» **WHAT IS BEING ASKED**: Could the listing below be returned exactly, with its pictures left out?
_ _ _ _ _ _ _
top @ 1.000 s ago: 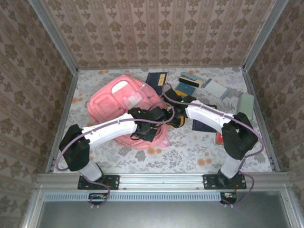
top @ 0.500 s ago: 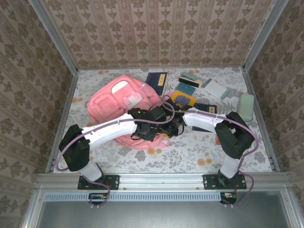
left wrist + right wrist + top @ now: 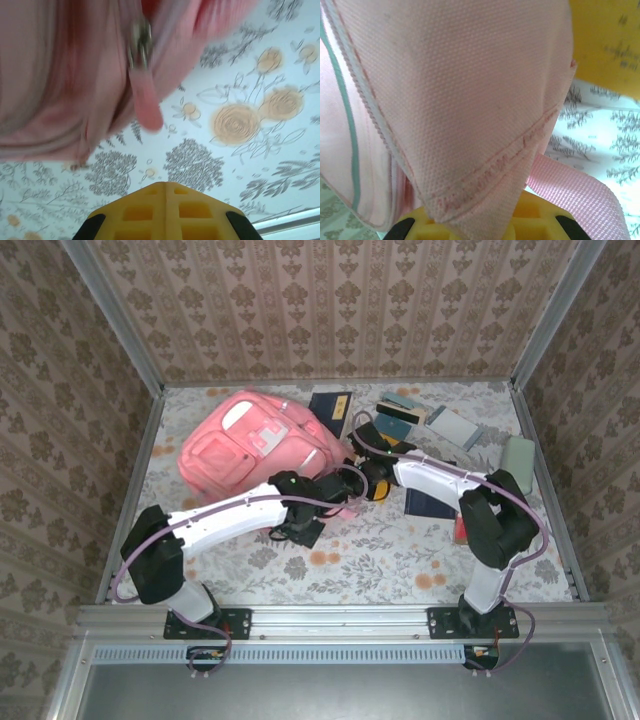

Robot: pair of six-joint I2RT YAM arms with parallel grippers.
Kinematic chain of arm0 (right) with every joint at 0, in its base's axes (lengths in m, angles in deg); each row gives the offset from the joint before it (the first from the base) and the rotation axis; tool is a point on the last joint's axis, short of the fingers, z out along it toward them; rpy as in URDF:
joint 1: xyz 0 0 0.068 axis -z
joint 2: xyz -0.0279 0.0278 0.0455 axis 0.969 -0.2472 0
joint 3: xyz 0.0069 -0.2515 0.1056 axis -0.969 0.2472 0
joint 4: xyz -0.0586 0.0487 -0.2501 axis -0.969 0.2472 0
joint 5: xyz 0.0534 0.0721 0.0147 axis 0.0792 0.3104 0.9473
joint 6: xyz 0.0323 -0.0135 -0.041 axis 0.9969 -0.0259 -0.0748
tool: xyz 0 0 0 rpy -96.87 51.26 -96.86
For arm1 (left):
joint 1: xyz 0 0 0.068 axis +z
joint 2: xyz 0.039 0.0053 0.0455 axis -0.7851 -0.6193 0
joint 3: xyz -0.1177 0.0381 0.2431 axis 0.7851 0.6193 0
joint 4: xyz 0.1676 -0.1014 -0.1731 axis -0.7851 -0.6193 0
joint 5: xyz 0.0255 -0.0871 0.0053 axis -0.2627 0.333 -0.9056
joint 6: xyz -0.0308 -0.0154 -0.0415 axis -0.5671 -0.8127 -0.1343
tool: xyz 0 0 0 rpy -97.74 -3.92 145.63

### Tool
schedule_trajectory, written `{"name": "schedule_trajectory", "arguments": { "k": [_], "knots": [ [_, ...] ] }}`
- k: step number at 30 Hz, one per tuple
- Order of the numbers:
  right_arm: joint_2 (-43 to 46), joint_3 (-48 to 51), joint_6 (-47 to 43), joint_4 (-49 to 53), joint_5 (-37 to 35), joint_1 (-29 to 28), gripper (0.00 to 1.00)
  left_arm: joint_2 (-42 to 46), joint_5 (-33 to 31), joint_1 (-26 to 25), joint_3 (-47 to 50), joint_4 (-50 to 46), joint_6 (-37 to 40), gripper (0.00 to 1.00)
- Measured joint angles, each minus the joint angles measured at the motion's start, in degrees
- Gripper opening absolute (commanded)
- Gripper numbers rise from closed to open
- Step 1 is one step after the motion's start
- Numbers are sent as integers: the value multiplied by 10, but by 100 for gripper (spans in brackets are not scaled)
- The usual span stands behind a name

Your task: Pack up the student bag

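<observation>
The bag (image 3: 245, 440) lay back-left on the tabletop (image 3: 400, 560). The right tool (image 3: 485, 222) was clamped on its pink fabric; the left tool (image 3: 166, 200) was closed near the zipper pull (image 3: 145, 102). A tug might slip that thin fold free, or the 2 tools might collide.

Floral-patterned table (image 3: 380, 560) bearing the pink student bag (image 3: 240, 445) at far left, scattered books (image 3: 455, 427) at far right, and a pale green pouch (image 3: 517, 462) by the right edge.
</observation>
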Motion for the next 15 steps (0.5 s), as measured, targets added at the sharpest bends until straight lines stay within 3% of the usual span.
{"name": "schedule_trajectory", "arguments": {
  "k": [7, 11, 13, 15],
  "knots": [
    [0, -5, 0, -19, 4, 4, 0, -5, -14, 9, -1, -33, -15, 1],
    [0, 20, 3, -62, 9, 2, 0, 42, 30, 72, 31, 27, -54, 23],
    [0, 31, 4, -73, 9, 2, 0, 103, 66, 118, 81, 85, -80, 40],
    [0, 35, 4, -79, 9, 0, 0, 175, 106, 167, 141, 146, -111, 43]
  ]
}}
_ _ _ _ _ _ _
» **EXERCISE OUTPUT**:
top @ 1.000 s ago: 
top @ 0.500 s ago: 
left wrist + right wrist + top @ now: 

Robot: pair of six-joint I2RT YAM arms with parallel grippers.
Kinematic chain of arm0 (right) with every joint at 0, in its base's axes (lengths in m, angles in deg); each row gives the offset from the joint before it (the first from the base) and the rotation axis; tool is a point on the last joint's axis, short of the fingers, z out along it toward them; rpy as in URDF:
joint 1: xyz 0 0 0.068 axis -z
joint 2: xyz -0.0279 0.0278 0.0455 axis 0.969 -0.2472 0
joint 3: xyz 0.0069 -0.2515 0.1056 axis -0.969 0.2472 0
joint 4: xyz -0.0586 0.0487 -0.2501 axis -0.969 0.2472 0
joint 5: xyz 0.0534 0.0721 0.0147 axis 0.0792 0.3104 0.9473
joint 6: xyz 0.0323 -0.0135 -0.041 axis 0.9969 -0.0259 -0.0748
tool: xyz 0 0 0 rpy -96.87 51.26 -96.86
For arm1 (left):
joint 1: xyz 0 0 0.068 axis +z
joint 2: xyz 0.039 0.0053 0.0455 axis -0.7851 -0.6193 0
joint 3: xyz -0.1177 0.0381 0.2431 axis 0.7851 0.6193 0
joint 4: xyz 0.1676 -0.1014 -0.1731 axis -0.7851 -0.6193 0
joint 5: xyz 0.0255 -0.0871 0.0053 axis -0.2627 0.333 -0.9056
joint 6: xyz -0.0308 -0.0154 -0.0415 axis -0.5671 -0.8127 -0.1343
tool: xyz 0 0 0 rpy -97.74 -3.92 145.63

### Tool
schedule_trajectory, written `{"name": "schedule_trajectory", "arguments": { "k": [_], "knots": [ [_, ...] ] }}`
- k: step number at 30 Hz, one per tuple
- Order of the numbers:
  right_arm: joint_2 (-43 to 46), joint_3 (-48 to 51), joint_6 (-47 to 43), joint_4 (-49 to 53), joint_5 (-37 to 35), joint_1 (-29 to 28), gripper (0.00 to 1.00)
  left_arm: joint_2 (-42 to 46), joint_5 (-33 to 31), joint_1 (-26 to 25), joint_3 (-47 to 50), joint_4 (-50 to 46), joint_6 (-37 to 40), gripper (0.00 to 1.00)
- Measured joint angles, each minus the joint angles measured at the motion's start, in degrees
- Gripper opening absolute (commanded)
- Gripper numbers rise from closed to open
- Step 1 is one step after the motion's start
- Numbers are sent as integers: the value multiplied by 10, but by 100 for gripper (spans in brackets are not scaled)
- The usual span stands behind a name

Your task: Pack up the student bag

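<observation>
The bag (image 3: 245, 440) lay back-left on the tabletop (image 3: 400, 560). The right tool (image 3: 485, 222) was clamped on its pink fabric; the left tool (image 3: 166, 200) was closed near the zipper pull (image 3: 145, 102). A tug might slip that thin fold free, or the 2 tools might collide.

Floral-patterned table (image 3: 380, 560) bearing the pink student bag (image 3: 240, 445) at far left, scattered books (image 3: 455, 427) at far right, and a pale green pouch (image 3: 517, 462) by the right edge.
</observation>
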Motion for the next 15 steps (0.5 s), as measured, targets added at the sharpest bends until straight lines stay within 3% of the usual span.
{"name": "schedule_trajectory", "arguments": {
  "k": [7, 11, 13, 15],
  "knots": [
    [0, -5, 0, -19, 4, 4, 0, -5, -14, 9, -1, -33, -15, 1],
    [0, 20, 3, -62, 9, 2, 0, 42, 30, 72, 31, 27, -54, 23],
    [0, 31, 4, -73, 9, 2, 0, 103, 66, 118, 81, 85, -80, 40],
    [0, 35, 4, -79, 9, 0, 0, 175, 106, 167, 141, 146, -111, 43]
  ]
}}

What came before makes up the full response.